Контора слепого | страница 26



Я говорю об этом дяде. Лицо его становится багровым.

Он стучит тростью о скамью и кричит:

— Как ты смел такое подумать? Что же, по-твоему? Она марионетка, кукла?

— Но вы же сами сказали, поет не она.

— За нее поет сама жизнь, мальчик, жизнь, заняв у нее голос. Вот что хотел я тебе сказать. Ты знаешь, что такое жизнь?

— Знаю.

— Значит, ты один это знаешь. Пойми, никто не знает, что такое жизнь. Разве я знаю, почему случай сделал меня слепым, а не превратил в Рокфеллера или в Кторова, которому еще недавно принадлежали магазины во всех больших городах Сибири… Когда я слушаю Черноокову-Окскую, мне кажется, что поет сама судьба, та судьба, которая обездолила меня, превратила мою жизнь в ночь и вот теперь пытается вернуть мне все, что она отобрала от меня. Когда я слышу пение Окской, ко мне возвращается зрение… Я вижу где-то вдали березовую рощу, дорогу, отраженные в реке облака и радугу, повисшую над моим детством…

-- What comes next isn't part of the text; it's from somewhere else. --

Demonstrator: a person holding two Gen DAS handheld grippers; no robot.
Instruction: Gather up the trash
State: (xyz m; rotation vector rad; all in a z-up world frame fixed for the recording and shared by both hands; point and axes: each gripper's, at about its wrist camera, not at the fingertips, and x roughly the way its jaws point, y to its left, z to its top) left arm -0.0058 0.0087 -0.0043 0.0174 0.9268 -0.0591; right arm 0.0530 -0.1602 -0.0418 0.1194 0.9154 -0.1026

Мое детство. Оно осталось там, где остались и стоят на месте баргузинские горы и торопятся, спешат реки, и та часто снившаяся мне река, где, стоя на скольз-ском камне, я пребывал с удочкой в руке и ловил хариусов.

Река тихо пела и неумело насвистывала, как девушка, надевшая на себя слишком синее, быстро скользящее платье, сшитое у той прекрасной портнихи, которая живет высоко-высоко, на самых верхушках гор. Я знал, что река начиналась где-то там, вверху, в вечных снегах, и мне казалось, что летняя вода в реке пахнет снегом.

Бытие на берегу горной реки в моем сознании ассоциировалось с утром, и теперь мне казалось, что там всегда было утро и недалеко солонцы, куда приходили изюбры лизать соль.

Как попали это утро и берег реки с тропой в песню Чернооковой-Окской? Слепой купил на рынке еще одну пластинку, напетую певицей, и, когда кончила шипеть и чихать простуженная труба нашего граммофона, послышалось что-то чистое, и в моем воображении возник край, поднятый вместе со снежными верхушками бар-гузинских гор к облакам.

Окская держала эти облака и тропу под ними, — тропу, карабкающуюся вместе с лиственницами на верхушку горы, и гора начинала падать на меня, как во внезапно приснившемся мне сне, и у меня начинала кружиться голова.

Почему в беге и в спешке горных рек нет никакой суеты и нетерпения, а есть торжественный покой, слившийся с неистовой стремительностью?

Своей песней Окская отвечала на этот интересовавший меня в детстве вопрос, отвечала так, словно ее уполномочила сама студеная вода, несущаяся через камни в еловом и кедровом ущелье, то сжимавшем реку своими скалами, то вдруг делавшемся просторным. Окская и пела про этот простор, и про ущелье, и про родник.